For contrast ratio, it depends entirely on where you plan to view your content. If it’s outside, in a bright room, or even in a semi dimly lit room, then ultra-high contrast ratios aren’t going to do a whole lot for you. If you can view your screen regularly in, say, a very dark room at night, then you’ll be able to get something out of your ultra high contrast ratio screen. But even then, remember that a 2,000:1 contrast ratio isn’t much different from a 20,000:1 contrast ratio.
Gamers will have a harder time of it. Not only are HDR monitors rare, but HDR panels cause more input lag than normal, which is definitely not good for fast-paced gaming. Further, although both AMD and Nvidia have their respective Freesync (2) and Gsync HDR tech that is supposed to bypass the input lag issue, buying monitors that support it is another matter.
AMD users have the decently reviewed Samsung CHG series, but nothing else has been announced; hopefully with Microsoft bringing Freesync 2 to Xbox, though, more manufacturers will support it. For Nvidia users, more has been promised, but so far nothing has been delivered. For example, the Asus ROG HDR G-sync monitor has been in the works for a while, and has just gotten an incredibly high price. And the ultra vague Gsync Tvs don’t appear to have great specs, upon closer scrutiny.
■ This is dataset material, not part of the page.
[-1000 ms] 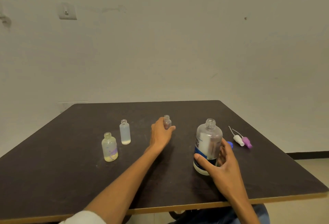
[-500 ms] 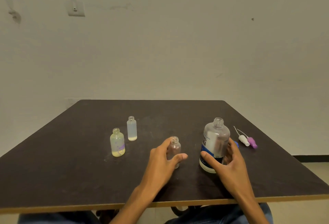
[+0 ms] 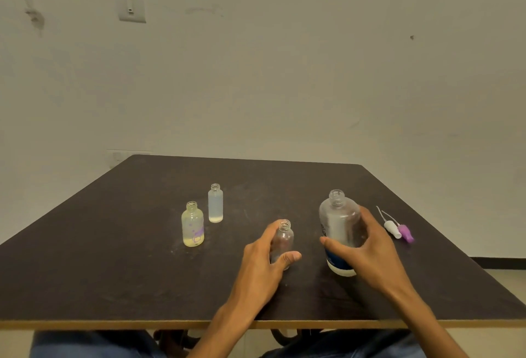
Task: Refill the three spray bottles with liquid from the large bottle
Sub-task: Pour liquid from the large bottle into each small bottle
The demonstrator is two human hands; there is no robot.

That Nvidia has refused to support AMD’s free and open Freesync standard in favor of its proprietary and costly G-Sync is simply a hindrance to consumers of both vendors at this point, especially considering today’s almost nonexistent HDR sync availability.
So, should you get an HDR display today? Well, if you really want the latest tech, and can appreciate a much wider range of colors while watching Blue Planet II, then the answer is probably yes. But if you’re looking for something different, such as a future-proof monitor you won’t want to replace for a while, then the answer is almost certainly no.